La Fiscalía de la Audiencia Nacional solicitó ayer al juez instructor Santiago Pedraz que siente en el banquillo a Jaume Roura y a Enric Stern, los dos jóvenes que quemaron el 13 de septiembre en Girona fotos de los Reyes, para que sean condenados a 15 meses de cárcel por un delito de injurias graves a la Corona. Pedraz, nada más recibir el informe, dictó un auto de apertura de juicio oral, por lo que los dos acusados serán juzgados en las próximas semanas en el Juzgado Central de lo Penal de la Audiencia Nacional.
La Fiscalía, dirigida por Javier Zaragoza, considera probado que Roura, de 30 años, y Stern, de 19, participaron ese día, sobre las 20:00 horas, junto a varios cientos de independentistas, en la protesta celebrada en la plaza del Vino, con motivo de la visita de los Reyes a la ciudad para inaugurar el Parque Científico y Tecnológico.
El ministerio público indica que, según los informes e imágenes grabadas por los Mossos d’Esquadra, Roura y Stern, con el rostro tapado por capuchas para no ser identificados, colocaron fotografías de gran tamaño de los Reyes en el centro de la plaza, “alguna de ellas boca abajo”, las rociaron con gasolina y las prendieron fuego con antorchas, “mientras eran jaleados con diferentes gritos por varias decenas de personas”.
El fiscal considera probado el delito de injurias graves a la Corona porque cree que los dos imputados realizaron estos actos públicos “con el único propósito de menoscabar y dañar el prestigio de las alta representación del Estado”.
Los dos acusados reconocieron en sus declaraciones ante el juez instructor ser las personas que quemaron las fotografías de los Reyes y dijeron que lo habían hecho como “un acto de reivindicación política”. Los independentistas continuarán en libertad provisional hasta el día del juicio y, con toda probabilidad, no ingresarán en prisión aunque sean condenados, ya que se trata de una pena inferior a dos años y no cuentan con antecedentes penales.
La misma pena que Otegi
La Fiscalía solicita para los dos independentistas la misma condena que pidió en 2005 para el dirigente de Batasuna Arnaldo Otegi, quien, en 2003, calificó al Rey de “jefe de los torturadores” con motivo de una visita del monarca a Bilbao. El Tribunal Supremo terminó por reducir la pena a un año de cárcel. La solicitud del ministerio público está en la zona media-alta del tipo penal, que abarca condenas de seis meses a dos años de prisión.
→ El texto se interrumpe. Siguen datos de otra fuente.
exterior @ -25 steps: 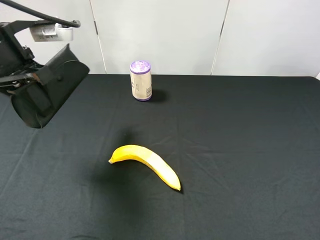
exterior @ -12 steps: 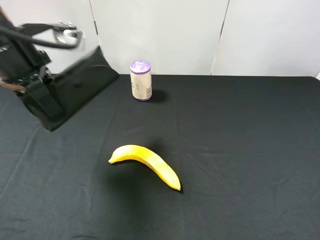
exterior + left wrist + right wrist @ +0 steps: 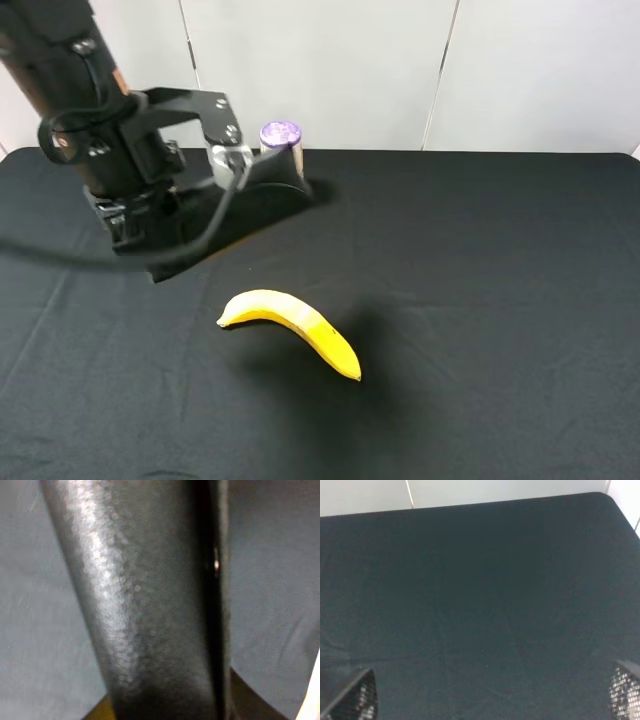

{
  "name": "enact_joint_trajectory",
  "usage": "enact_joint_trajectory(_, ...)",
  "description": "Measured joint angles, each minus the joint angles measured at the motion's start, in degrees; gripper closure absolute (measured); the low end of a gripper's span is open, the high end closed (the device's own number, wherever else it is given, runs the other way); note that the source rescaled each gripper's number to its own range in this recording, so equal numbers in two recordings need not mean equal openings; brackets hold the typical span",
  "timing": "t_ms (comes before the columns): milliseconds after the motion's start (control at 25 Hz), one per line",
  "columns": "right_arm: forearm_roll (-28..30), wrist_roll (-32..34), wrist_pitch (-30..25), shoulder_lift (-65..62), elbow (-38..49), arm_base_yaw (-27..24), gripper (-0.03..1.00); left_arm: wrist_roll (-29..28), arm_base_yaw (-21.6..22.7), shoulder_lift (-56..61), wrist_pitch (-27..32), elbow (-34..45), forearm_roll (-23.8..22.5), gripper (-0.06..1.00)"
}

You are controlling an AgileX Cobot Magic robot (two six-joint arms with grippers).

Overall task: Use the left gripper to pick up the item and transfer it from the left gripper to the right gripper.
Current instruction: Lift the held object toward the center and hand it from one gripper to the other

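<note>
The item, a black leather-like pouch (image 3: 250,205), hangs in the air in front of the purple-lidded can (image 3: 280,134) and behind the banana (image 3: 292,328). My left gripper (image 3: 138,226) is shut on the pouch's left end; the arm and a looping cable hide most of the jaws. In the left wrist view the pouch (image 3: 150,605) fills the picture close up and blurred. My right gripper (image 3: 490,700) is open and empty above bare black cloth, with only its fingertips (image 3: 357,695) showing. It is out of the exterior high view.
A black cloth covers the table (image 3: 480,300). The can stands at the back, partly hidden by the pouch. The banana lies left of the middle. White wall panels (image 3: 400,70) stand behind the table's far edge.
My left arm has swung right and inward from the far left edge, carrying the pouch. The pouch now reaches in front of the can. The banana and the can have not moved.
</note>
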State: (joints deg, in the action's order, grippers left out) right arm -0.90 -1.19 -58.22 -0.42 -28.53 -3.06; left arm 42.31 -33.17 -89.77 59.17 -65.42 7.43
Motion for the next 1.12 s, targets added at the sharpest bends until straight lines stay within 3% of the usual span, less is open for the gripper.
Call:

La imputación de Roura y Stern provocó en las últimas semanas varias manifestaciones de apoyo en diversos lugares de Cataluña, en las que también se quemaron en público fotografías del Rey. La protesta celebrada el 14 de septiembre en Gerona ya ha provocado la apertura de nuevas diligencias por un delito de injurias graves a la Corona contra otros nueve manifestantes, que comparecerán mañana ante el juez Fernando Grande-Marlaska. Las nuevas quemas de fotografías reales ocurridas el pasado fin de semana en Girona y Manresa (Barcelona) podrían motivar nuevas aperturas de diligencias en los próximos días en el juzgado dirigido por Baltasar Garzón.
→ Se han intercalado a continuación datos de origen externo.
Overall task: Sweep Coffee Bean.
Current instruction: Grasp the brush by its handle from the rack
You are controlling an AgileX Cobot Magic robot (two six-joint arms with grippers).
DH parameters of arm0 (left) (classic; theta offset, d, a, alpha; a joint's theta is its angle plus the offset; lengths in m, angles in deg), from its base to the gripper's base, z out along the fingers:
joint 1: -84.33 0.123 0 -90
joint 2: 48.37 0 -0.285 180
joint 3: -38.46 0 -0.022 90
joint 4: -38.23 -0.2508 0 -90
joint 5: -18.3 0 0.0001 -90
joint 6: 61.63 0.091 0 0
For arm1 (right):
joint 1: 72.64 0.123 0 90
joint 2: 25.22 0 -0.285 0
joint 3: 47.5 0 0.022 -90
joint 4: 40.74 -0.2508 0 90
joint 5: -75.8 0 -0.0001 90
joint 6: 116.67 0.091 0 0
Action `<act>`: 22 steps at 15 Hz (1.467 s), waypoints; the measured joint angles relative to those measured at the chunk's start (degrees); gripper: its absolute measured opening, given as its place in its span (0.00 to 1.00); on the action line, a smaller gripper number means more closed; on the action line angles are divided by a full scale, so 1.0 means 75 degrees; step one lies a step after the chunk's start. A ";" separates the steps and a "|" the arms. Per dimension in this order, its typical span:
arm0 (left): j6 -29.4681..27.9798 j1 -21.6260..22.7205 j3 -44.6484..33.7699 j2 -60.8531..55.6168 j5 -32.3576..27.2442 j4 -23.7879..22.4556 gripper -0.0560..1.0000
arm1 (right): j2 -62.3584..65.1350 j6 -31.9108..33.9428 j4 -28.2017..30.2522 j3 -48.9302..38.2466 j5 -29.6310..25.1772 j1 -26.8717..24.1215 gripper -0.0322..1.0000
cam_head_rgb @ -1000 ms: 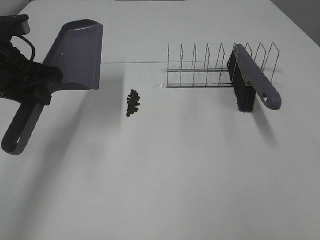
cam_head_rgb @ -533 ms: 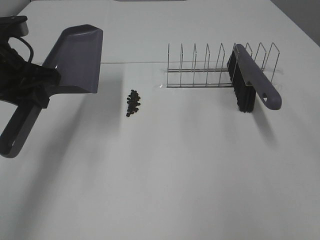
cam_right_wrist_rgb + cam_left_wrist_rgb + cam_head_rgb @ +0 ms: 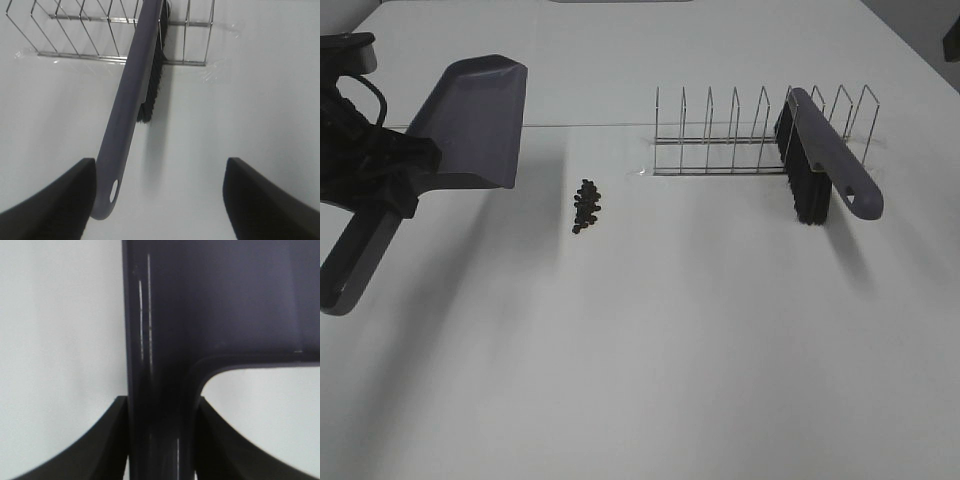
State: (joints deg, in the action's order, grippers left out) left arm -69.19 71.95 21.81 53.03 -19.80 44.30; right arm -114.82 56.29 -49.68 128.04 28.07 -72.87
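**Coffee bean (image 3: 586, 206) heap of tiny dark brown ovals loose on the white table (image 3: 650, 350), dark grey plastic dustpan (image 3: 475, 120) gripped off to its left**

Clamped shut in the left gripper (image 3: 162, 440): the straight, flat handle (image 3: 360, 250) of the dustpan, pinched between two black fingers (image 3: 107, 440) just short of where handle widens into pan. Held at a slant, with the pan end pointing toward the far side of the table and the handle end, with its hang hole, pointing back toward the near left edge. Broad soft shadow thrown on the table beside pan and handle, so apparently lifted off the surface, though not certain from these views.

Further out, to the right of the pan and apart from it: the coffee bean pile, a narrow dark clump lying directly on the table, roughly level with the pan's near end. Touching neither dustpan nor anything else.

Spread wide on the other side: the right gripper (image 3: 159, 165), with only table showing between its two dark fingers. Just beside one finger, the rounded handle end of a long grey plastic hand brush (image 3: 132, 90) with black bristles, a hang hole near the tip. Touching or not, impossible to tell.

Beyond that, the brush body propped on edge in a thin silver wire rack (image 3: 740, 135) of upright loops. Lodged in a slot near the rack's right end, bristles downward, handle jutting out past the rack toward the near side. Rack well to the right of the beans, on the opposite side of them from the dustpan.
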 joint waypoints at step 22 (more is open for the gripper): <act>0.0000 0.0000 0.0000 0.0000 -0.0008 -0.0008 0.39 | -0.8105 0.1421 0.0924 0.7876 -0.2934 0.0909 0.50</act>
State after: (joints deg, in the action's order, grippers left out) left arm -69.19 71.95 21.81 53.03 -19.86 44.24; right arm -175.61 66.94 -42.74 187.12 6.07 -66.05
El escrito de acusación contra los dos independentistas llegó al juzgado al día siguiente de que el propio Rey saliese a defender en público el papel de la Corona durante los últimos 30 años de democracia en un discurso realizado en Oviedo, con motivo de la apertura del curso universitario. El 13 de noviembre la Audiencia Nacional también juzgará a los dos dibujantes de El Jueves que colocaron en la portada de la revista una imagen en la que los Príncipes de Asturias mantenían relaciones sexuales. La Fiscalía pide que cada dibujante pague una multa de 3.600 euros por un delito de injurias a miembros de la Casa Real.
Los Príncipes en Barcelona
Por otro lado, el presidente de la Generalitat de Cataluña, José Montilla, agradeció ayer la presencia de los Príncipes en Barcelona como un acto de “normalidad institucional en Barcelona y Cataluña donde se os respeta y se os quiere”. Esas palabras del presidente hicieron que el auditorio que asistía ayer al acto inaugural del Liber 2007 en Barcelona, presidido por los Príncipes de Asturias y De Girona, prorrumpiera en aplausos.
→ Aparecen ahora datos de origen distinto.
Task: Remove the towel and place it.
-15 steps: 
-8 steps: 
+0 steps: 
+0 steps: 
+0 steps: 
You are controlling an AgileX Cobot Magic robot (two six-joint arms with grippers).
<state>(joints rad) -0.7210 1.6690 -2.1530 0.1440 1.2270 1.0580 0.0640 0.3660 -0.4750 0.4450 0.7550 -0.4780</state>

Montilla añadió que “hoy como ayer promover el respeto a las instituciones y a los símbolos institucionales, a todos ellos, es una actitud necesaria para fortalecer y dignificar el sistema democrático”.
El acto transcurrió con normalidad, aunque a unos 200 metros de la entrada del Pabellón unas cuarenta personas se concentraron con un pancarta en la que se podía leer que “la Feria del libro es también antimonárquica”. Durante unos minutos cortaron la avenida de acceso al recinto ferial y corearon consignas contra la monarquía.